Could you filter the data below down to the lines that hold the word "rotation"?
**** SUPPLIED MATERIAL ****
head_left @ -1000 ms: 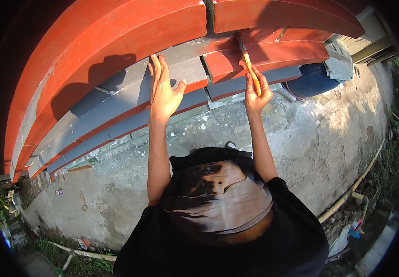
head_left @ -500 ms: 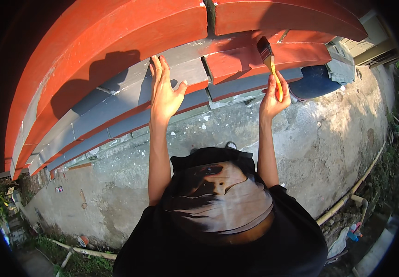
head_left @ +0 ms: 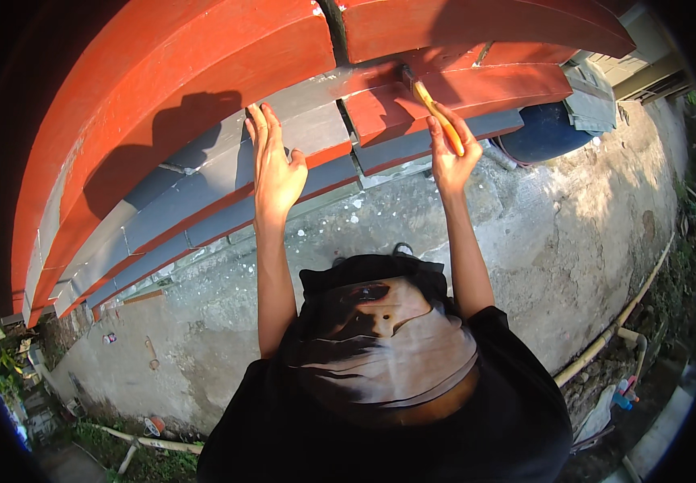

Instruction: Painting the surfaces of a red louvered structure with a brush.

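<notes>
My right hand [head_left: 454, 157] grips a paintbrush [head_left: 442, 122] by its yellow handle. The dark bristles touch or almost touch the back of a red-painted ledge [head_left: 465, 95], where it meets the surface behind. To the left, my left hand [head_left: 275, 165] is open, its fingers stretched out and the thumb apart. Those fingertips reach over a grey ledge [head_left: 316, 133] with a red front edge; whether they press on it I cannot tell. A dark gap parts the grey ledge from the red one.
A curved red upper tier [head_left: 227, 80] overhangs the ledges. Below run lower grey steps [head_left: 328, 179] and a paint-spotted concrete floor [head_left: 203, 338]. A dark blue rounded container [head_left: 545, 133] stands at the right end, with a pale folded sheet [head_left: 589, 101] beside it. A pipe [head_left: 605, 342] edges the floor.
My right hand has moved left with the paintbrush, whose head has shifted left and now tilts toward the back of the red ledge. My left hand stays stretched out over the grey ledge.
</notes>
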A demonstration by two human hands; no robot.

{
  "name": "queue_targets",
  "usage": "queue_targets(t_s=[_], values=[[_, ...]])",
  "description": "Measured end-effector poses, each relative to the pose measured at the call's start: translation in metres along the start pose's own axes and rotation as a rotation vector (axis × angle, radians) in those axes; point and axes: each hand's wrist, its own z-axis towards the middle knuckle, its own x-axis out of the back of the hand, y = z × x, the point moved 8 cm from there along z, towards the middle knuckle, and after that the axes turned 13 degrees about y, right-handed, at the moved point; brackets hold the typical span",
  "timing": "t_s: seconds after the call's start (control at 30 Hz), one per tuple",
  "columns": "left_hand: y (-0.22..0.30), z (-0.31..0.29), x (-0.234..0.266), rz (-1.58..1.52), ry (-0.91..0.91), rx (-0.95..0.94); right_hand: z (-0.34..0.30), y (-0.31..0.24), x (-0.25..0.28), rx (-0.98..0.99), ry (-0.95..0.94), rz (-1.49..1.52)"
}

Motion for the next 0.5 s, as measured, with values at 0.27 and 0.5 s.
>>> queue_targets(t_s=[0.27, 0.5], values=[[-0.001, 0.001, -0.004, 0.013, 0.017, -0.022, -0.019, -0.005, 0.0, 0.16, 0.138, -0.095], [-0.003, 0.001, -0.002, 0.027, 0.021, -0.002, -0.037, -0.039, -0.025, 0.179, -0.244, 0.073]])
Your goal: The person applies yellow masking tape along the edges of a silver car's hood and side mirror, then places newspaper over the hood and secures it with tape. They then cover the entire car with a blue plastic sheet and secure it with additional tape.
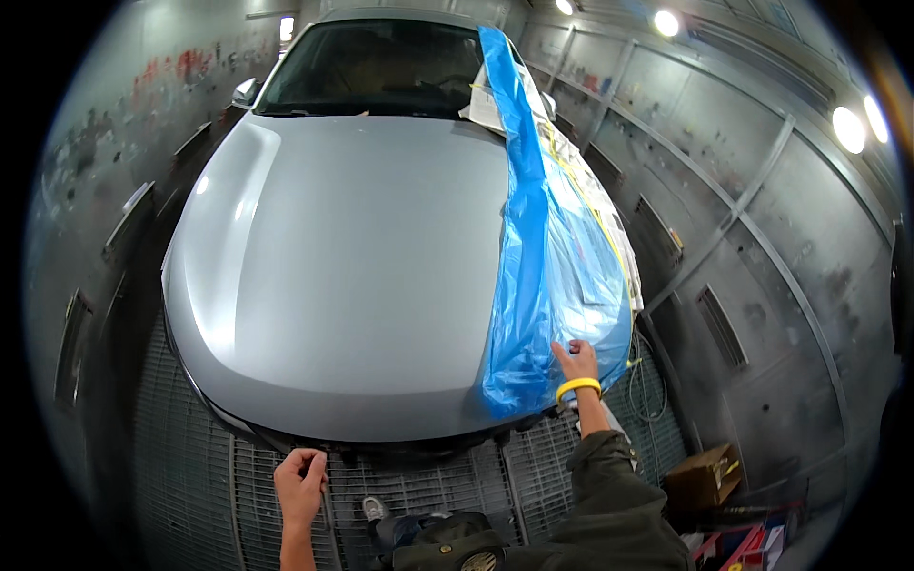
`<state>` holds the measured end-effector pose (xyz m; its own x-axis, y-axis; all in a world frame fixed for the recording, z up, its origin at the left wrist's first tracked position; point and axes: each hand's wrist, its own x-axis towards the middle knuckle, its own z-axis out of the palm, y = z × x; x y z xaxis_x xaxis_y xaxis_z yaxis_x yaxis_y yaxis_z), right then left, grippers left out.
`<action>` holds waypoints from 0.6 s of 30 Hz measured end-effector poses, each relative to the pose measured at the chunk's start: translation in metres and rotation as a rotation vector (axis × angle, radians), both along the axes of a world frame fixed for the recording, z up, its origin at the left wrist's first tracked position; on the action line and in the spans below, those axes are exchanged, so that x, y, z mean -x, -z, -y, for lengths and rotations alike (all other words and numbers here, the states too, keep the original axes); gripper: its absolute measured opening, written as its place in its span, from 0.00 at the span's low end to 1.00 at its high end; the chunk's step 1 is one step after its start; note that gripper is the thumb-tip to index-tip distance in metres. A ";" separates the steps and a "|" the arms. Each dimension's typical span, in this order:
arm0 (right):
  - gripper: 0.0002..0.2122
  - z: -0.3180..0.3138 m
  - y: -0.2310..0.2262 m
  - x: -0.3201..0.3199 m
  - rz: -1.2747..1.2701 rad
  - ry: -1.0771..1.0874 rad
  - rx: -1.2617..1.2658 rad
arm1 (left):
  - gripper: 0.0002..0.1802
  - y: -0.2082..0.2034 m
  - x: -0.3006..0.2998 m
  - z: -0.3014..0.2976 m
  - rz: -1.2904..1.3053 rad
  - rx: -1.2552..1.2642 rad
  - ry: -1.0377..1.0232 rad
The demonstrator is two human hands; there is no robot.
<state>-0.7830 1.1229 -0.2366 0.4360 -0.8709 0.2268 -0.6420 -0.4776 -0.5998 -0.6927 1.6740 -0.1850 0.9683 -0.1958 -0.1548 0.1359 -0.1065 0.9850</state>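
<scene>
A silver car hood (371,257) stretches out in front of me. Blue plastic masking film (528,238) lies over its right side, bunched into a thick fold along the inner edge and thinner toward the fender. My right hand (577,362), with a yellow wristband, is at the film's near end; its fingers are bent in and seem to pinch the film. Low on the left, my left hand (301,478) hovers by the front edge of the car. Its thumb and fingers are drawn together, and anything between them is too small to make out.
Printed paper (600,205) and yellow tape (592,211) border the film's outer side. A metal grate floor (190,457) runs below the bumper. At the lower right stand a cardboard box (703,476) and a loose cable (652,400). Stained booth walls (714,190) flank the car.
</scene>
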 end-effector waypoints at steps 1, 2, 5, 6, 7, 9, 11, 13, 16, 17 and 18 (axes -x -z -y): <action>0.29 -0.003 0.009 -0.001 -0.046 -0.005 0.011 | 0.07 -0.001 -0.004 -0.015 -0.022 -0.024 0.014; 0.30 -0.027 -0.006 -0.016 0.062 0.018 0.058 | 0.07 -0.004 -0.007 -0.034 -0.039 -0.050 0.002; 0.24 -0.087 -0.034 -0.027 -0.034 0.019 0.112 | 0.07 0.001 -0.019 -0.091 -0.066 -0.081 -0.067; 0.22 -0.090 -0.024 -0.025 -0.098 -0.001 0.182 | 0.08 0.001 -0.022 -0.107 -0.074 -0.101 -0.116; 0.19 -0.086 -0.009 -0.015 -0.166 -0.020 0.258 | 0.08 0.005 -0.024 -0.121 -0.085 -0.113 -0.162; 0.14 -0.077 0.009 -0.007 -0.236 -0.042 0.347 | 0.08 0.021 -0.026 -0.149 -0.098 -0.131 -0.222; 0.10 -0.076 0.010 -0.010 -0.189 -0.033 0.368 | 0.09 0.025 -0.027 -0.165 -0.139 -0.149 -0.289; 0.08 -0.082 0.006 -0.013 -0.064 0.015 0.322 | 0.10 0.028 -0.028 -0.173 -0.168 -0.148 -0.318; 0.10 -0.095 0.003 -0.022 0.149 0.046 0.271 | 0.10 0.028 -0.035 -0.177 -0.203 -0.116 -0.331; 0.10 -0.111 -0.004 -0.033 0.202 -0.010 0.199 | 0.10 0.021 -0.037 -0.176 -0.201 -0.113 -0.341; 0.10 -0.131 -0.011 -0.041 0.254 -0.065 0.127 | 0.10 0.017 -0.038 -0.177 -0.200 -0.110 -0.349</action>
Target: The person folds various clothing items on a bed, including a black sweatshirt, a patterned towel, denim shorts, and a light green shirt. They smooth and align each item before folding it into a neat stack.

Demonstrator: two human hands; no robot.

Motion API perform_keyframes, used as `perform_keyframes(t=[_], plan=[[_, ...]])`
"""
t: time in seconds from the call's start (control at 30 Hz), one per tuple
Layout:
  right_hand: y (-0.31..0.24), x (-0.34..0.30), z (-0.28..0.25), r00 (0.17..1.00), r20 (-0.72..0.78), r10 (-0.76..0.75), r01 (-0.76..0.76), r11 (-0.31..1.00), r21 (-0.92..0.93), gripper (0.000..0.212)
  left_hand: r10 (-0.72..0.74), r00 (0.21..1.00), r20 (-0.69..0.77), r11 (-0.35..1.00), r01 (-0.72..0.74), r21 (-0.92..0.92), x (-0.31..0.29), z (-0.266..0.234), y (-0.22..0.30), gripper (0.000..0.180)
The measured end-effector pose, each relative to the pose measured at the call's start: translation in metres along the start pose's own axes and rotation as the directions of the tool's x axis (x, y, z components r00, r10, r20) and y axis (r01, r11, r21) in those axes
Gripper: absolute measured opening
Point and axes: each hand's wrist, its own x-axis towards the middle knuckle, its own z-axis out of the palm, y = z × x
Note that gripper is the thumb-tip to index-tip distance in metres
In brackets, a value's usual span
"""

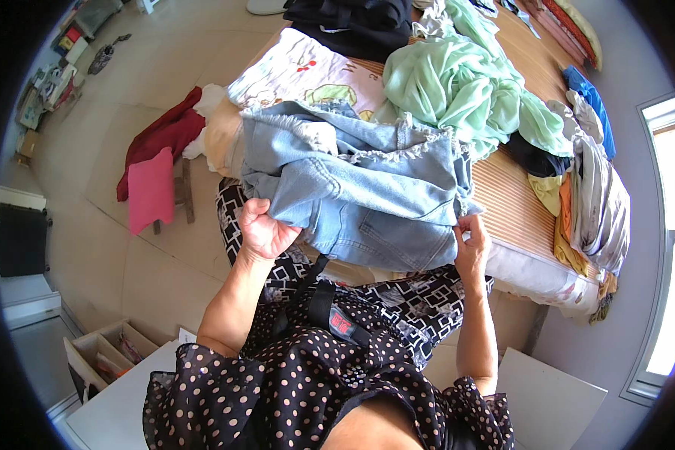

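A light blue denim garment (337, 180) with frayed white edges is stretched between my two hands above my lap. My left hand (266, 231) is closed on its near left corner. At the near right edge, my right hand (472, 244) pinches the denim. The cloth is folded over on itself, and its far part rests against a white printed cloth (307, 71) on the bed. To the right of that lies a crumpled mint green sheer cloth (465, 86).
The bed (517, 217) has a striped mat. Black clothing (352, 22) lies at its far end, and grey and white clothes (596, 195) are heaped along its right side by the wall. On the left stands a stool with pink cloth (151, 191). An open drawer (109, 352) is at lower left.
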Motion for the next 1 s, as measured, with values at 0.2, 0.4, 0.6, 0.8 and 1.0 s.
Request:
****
» SOLVED PROBLEM:
  "description": "Measured end-effector poses, each relative to the pose measured at the call's start: translation in metres along the start pose's own axes and rotation as a rotation vector (axis × angle, radians) in those axes; point and axes: each hand's wrist, its own z-axis towards the middle knuckle, its own x-axis out of the back of the hand, y = z × x, the point moved 8 cm from there along z, towards the middle knuckle, and after that the axes turned 13 degrees about y, right-handed, at the moved point; brackets hold the typical span",
`<action>` holds waypoints from 0.6 s of 30 Hz measured end-effector poses, each relative to the pose measured at the chunk's start: translation in metres and rotation as a rotation vector (axis × angle, radians), both along the axes of a world frame fixed for the recording, z up, its origin at the left wrist's first tracked position; on the action line and in the spans below, those axes are exchanged, so that x, y, z mean -x, -z, -y, for lengths and rotations alike (all other words and numbers here, the states too, keep the original axes); gripper: its absolute measured opening, written as its place in its span, from 0.00 at the span's low end to 1.00 at its high end; the chunk's step 1 is one step after its start; note that gripper is the thumb-tip to index-tip distance in metres. A ";" separates the steps and a "|" the arms. Each dimension's typical span, in this order:
The measured end-effector pose, each relative to the pose measured at the call's start: translation in metres along the start pose's own axes and rotation as the directions of the tool's x axis (x, y, z components r00, r10, r20) and y axis (r01, r11, r21) in those axes

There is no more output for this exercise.